FRANÇOISE GOMEZ JOUE AU STADE FRANÇAIS ET EST DEVENUE GRAND MÈRE. ELLE JOUE EN ARMELLE-AUCLAIR. CHAMPAGNE !

On peut donc être grand mère, et jouer au rugby à haut niveau ! C’est Françoise Gomez qui le dit. La troisième ligne a débuté sa troisième saison au Stade français après avoir accueilli dans sa famille Achille, le fils de son fils Melvyn. Melvyn a 25 ans. Françoise l’a eu à 19 ans. Elle a 45 ans. Et elle disputait samedi à Jean-Bouin un match de championnat en Armelle-Auclair contre Rouen, en baisser de rideau du match de Top 14 entre le Stade français et Montpellier. « Super mamie » n’était plus capitaine.
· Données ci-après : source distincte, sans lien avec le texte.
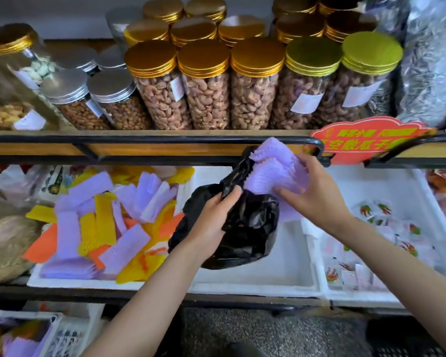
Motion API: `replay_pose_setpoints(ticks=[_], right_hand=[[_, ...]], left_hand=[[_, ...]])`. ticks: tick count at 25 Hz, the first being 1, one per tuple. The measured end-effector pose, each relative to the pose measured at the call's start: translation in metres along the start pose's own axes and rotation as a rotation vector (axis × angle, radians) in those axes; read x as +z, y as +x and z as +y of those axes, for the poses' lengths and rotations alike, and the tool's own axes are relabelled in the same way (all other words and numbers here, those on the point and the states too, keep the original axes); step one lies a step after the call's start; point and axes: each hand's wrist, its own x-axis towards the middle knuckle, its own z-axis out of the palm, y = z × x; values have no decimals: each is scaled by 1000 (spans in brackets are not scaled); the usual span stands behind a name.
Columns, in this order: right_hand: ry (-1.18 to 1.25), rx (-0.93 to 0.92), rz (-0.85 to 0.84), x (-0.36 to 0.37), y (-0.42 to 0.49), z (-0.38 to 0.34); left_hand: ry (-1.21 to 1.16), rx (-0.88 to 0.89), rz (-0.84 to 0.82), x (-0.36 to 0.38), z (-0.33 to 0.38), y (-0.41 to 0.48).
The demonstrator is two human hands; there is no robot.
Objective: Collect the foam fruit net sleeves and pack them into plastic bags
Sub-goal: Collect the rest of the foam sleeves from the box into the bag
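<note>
A black plastic bag (pixel 245 228) is held up over a white foam box (pixel 255 282), its mouth edge pinched between the curled fingers and thumb of the left hand (pixel 216 212). A bundle of purple foam net sleeves (pixel 273 173) is gripped by the right hand (pixel 317 191), whose fingers are wrapped under the stack with the thumb laid over the top. The bundle is set at the bag's mouth and partly past the rim, though how far in cannot be told. Many more sleeves, purple, yellow and orange, lie in a loose pile (pixel 101 222) in the neighbouring foam box (pixel 88 283) to the left, apart from the bag. The sleeves are judged to be very light, soft and springy. A squeezed stack will try to fan open, so it is best taken across the middle with a full wrap and kept compressed until inside. The bag's thin film is judged limp and slippery and gives no support, so its rim must be held wide. Little can be damaged; spilled sleeves are the likely mishap.
</note>
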Motion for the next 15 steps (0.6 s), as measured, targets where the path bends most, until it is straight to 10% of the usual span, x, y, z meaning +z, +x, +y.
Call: replay_pose_setpoints(ticks=[6, 11, 15], right_hand=[[-386, 111, -389, -3, -37, 26], [46, -28, -87, 27, -43, -10], [178, -66, -302, 70, -57, -34]], left_hand=[[450, 159, 286, -67, -25, -14], [470, 165, 408, -101, -27, -20], [324, 144, 452, -109, -25, -23]])
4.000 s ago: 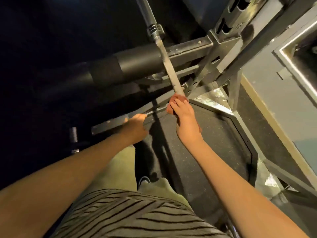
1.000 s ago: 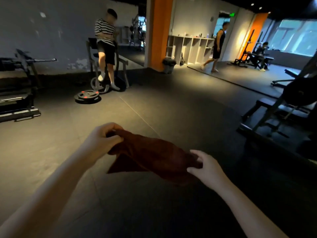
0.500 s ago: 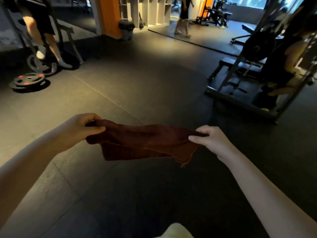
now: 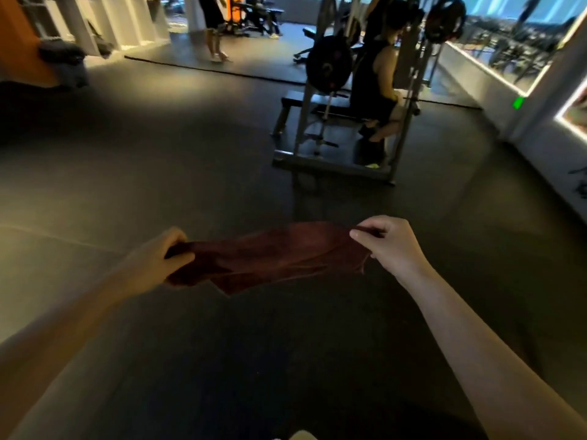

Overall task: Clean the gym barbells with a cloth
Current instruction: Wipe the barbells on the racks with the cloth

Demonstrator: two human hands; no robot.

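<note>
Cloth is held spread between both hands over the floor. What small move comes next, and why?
Probably fold the cloth into a pad: the left hand and right hand each pinch one end, it sags loosely between them, and nothing to wipe is within reach; a person sits at the rack ahead.

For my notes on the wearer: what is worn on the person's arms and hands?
Nothing visible. The left arm and right arm are bare, without sleeves. The left hand and right hand have no gloves; no watch or bracelet shows.
</note>
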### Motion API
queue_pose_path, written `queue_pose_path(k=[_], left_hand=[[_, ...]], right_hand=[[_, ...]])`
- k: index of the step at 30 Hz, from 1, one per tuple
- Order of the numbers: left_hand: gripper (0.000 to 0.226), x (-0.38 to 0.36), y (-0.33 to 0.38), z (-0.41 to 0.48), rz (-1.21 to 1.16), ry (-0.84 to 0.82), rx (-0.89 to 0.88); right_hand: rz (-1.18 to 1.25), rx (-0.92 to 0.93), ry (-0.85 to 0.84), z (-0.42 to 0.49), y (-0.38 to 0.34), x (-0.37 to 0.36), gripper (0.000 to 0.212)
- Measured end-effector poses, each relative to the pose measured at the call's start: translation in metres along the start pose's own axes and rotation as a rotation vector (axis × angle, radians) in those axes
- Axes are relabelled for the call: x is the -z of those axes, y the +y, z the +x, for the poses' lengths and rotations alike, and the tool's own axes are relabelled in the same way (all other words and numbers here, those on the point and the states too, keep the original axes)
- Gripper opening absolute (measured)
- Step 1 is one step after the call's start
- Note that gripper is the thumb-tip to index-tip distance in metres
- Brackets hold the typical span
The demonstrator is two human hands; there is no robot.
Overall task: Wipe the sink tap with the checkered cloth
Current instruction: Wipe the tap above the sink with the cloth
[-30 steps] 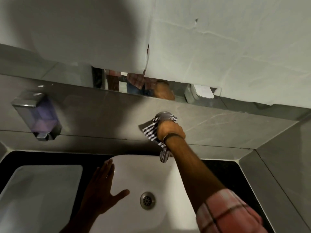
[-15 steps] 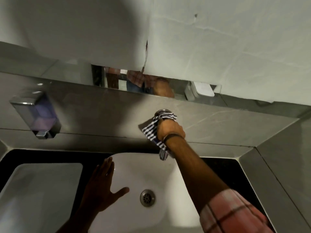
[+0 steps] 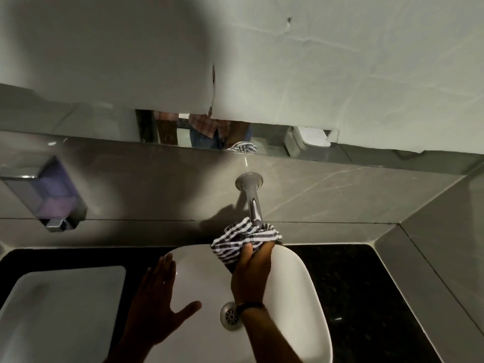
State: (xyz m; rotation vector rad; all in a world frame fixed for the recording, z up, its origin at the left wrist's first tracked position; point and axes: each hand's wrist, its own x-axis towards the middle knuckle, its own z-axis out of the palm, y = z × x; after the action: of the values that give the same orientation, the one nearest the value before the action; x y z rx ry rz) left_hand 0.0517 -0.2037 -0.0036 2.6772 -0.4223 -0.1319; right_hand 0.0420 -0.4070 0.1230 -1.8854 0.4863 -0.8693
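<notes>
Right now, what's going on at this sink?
A person is wiping the wall-mounted sink tap with a checkered cloth. The right hand holds the cloth bunched around the tap's outlet end, above the white basin; the spout near the wall is bare. The left hand rests open and flat on the basin's left rim. A soap dispenser hangs on the wall to the left.

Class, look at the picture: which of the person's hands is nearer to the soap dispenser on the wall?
The left hand. It lies spread on the sink's left rim, below and right of the soap dispenser. The right hand is farther right, holding the cloth under the tap.
</notes>
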Motion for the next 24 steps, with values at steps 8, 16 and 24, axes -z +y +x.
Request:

Elle a décidé de passer le brassard en début de saison. « C’était trop de responsabilités, dit-elle. Et puis mon père a 85 ans. Il est en pleine forme, mais j’aime pouvoir être disponible et le voir sans penser à autre chose. » On note aussi dans son emploi du temps qu’elle entraîne les moins de 13 ans du Racing Club de France… avec son compagnon. Et qu’elle s’entraîne dur physiquement avec… sa belle-fille. Une spécialiste de cross fit.

Débuts à 27 ans

Françoise Gomez est une grand-mère de 20 ans d’âge mental qui baigne dans un univers de famille cotonneuse et de camaraderie franche. Elle n’a jamais pensé une seule seconde raccrocher les crampons. Et à ceux qui lui demandent chaque année depuis dix ans pourquoi elle continue, elle répond : « Pour ne pas finir comme toi. » Faut pas trop titiller Françoise. Ce gros caractère n’entreprend pas les choses à moitié. C’est son compagnon qui l’avait traînée au rugby alors qu’elle était déjà âgée de 27 ans. C’est lui qui est à la traîne maintenant. Comme Françoise Gomez a participé aux belles années de Gennevilliers, elle a un titre national en poche en Armelle-Auclair. Elle a joué en première division. Et comme son plaquage faisait grand bruit, elle a aussi été sélectionnée en équipe de France à VII. Bien avant l’avènement olympique, elle a remporté le premier championnat d’Europe de la discipline. Accessoirement, elle a aussi passé tous ses diplômes d’entraîneur. « C’est un charisme, la décrit son entraîneur au Stade français Olivier Carreiras. Je n’ai jamais eu l’impression de l’entraîner. J’ai toujours le sentiment de collaborer avec elle. Et le meilleur chez elle, c’est sa capacité à s’ouvrir à de nouvelles choses. Elle avait un profil très net de défenseur. Elle est en train de devenir une attaquante. » À 50 ans, elle butera.